[Collected data]
#####

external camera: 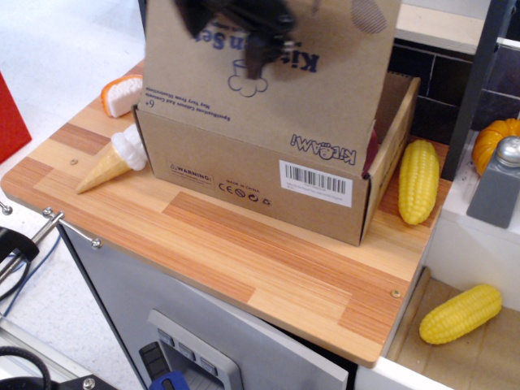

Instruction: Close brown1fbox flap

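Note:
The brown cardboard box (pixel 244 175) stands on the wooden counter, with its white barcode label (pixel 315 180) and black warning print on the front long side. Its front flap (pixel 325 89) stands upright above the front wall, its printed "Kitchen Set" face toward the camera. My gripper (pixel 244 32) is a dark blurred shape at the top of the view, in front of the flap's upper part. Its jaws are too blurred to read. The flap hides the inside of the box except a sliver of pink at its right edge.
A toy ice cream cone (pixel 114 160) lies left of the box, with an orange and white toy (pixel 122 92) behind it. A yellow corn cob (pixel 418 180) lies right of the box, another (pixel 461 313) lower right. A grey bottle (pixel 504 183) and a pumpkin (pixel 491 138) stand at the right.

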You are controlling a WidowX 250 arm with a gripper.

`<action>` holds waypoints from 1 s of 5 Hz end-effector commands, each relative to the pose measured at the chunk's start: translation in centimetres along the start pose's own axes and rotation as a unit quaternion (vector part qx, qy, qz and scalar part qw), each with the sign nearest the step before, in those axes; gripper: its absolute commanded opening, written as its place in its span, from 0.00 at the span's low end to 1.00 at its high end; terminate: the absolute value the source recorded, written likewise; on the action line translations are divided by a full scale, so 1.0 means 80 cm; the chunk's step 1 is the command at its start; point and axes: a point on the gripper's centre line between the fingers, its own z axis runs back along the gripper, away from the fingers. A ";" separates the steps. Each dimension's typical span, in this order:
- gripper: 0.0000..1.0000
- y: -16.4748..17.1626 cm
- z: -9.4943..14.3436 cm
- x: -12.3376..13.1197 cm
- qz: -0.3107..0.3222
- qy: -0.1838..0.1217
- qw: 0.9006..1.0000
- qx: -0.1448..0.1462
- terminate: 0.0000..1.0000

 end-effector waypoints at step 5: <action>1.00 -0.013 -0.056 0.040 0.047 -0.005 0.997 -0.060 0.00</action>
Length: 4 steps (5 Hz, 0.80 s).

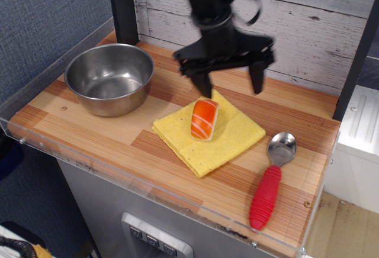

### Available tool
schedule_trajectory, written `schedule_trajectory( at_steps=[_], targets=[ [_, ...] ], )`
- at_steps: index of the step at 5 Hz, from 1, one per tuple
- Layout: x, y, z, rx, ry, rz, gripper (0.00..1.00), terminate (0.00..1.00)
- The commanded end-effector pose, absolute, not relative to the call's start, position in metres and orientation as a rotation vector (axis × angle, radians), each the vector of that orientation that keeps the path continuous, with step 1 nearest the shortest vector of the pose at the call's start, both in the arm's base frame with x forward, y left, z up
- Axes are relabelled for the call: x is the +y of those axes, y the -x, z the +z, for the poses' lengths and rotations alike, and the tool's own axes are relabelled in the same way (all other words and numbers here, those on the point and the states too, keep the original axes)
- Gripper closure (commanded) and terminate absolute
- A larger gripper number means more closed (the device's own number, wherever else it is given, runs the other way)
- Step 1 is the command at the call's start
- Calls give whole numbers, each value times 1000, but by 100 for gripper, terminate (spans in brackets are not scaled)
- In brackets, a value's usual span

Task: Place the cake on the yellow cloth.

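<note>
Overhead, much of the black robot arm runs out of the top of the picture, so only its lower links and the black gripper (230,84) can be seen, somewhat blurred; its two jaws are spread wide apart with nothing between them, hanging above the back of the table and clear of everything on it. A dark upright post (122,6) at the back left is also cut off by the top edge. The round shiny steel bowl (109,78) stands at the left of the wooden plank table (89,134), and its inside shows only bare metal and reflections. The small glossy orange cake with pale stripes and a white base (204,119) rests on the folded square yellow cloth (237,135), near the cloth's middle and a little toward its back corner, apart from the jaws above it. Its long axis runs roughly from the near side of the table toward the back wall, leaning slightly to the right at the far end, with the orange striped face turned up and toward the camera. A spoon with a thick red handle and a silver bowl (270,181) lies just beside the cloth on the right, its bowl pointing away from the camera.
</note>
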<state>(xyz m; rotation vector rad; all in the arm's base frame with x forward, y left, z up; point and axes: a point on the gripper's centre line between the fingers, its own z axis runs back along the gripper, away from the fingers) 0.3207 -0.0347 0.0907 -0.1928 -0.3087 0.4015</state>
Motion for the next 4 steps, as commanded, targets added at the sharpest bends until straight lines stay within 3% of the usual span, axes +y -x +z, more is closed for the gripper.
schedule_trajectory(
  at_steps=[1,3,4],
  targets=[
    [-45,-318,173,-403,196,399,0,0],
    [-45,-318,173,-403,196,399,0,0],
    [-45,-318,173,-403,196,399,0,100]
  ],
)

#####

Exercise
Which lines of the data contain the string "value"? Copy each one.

Response to this exercise
`<action>` holds waypoints from 1 s of 5 Hz end-effector commands, each relative to the pose measured at the chunk's start: translation in centimetres along the start pose's own axes and rotation as a unit quaternion (vector part qx, qy, qz and scalar part qw), each with the sign nearest the step before, in those axes; gripper: its absolute commanded opening, written as its place in its span, from 0.00 at the span's low end to 1.00 at its high end; terminate: the absolute value the source recorded, written likewise; on the action line translations are divided by a full scale, so 1.0 means 80 cm; the chunk's step 1 is the command at its start; point and axes: a point on the gripper's centre line between the fingers, its own z axis runs back along the gripper, away from the fingers. A ";" separates the steps. Each dimension's typical span, in this order:
- Calls give whole numbers, each value times 1000, but by 100 for gripper, terminate (spans in brackets are not scaled)
- In brackets, a value's usual span

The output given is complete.